___ DATASET EXTRACT
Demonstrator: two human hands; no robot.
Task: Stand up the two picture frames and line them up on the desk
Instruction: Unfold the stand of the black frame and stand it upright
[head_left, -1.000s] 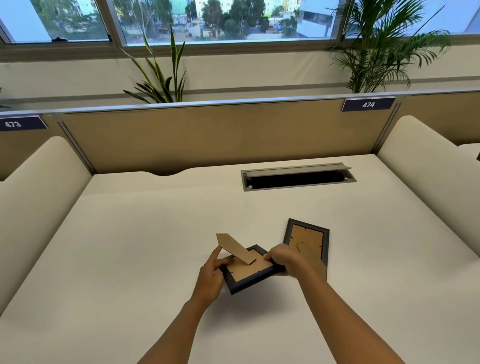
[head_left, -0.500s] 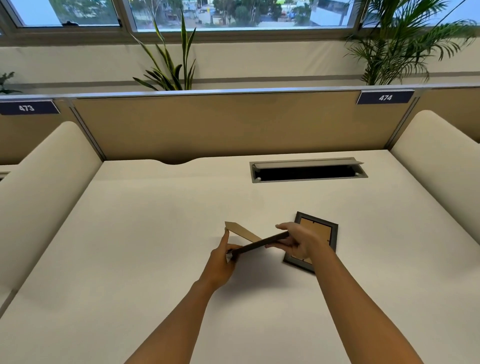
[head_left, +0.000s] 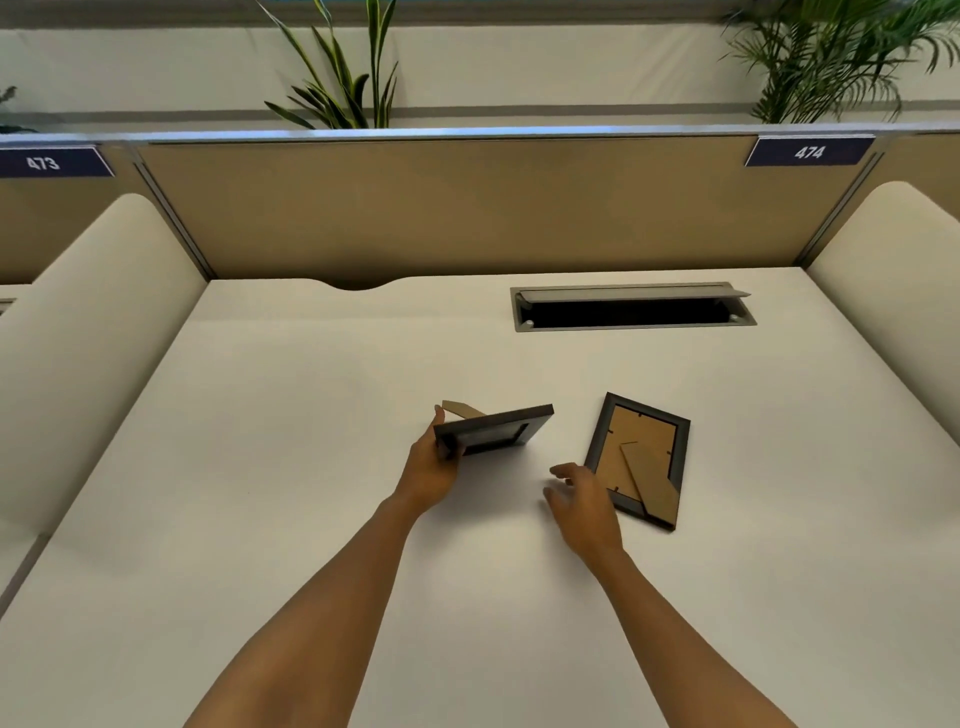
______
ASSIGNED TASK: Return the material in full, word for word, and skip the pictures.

ANSWER FOR THIS EXERCISE:
Demonstrator: two human hands; no robot.
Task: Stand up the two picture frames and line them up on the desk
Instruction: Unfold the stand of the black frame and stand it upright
[head_left, -1.000s] 
[head_left, -0.500s] 
[head_left, +0.000s] 

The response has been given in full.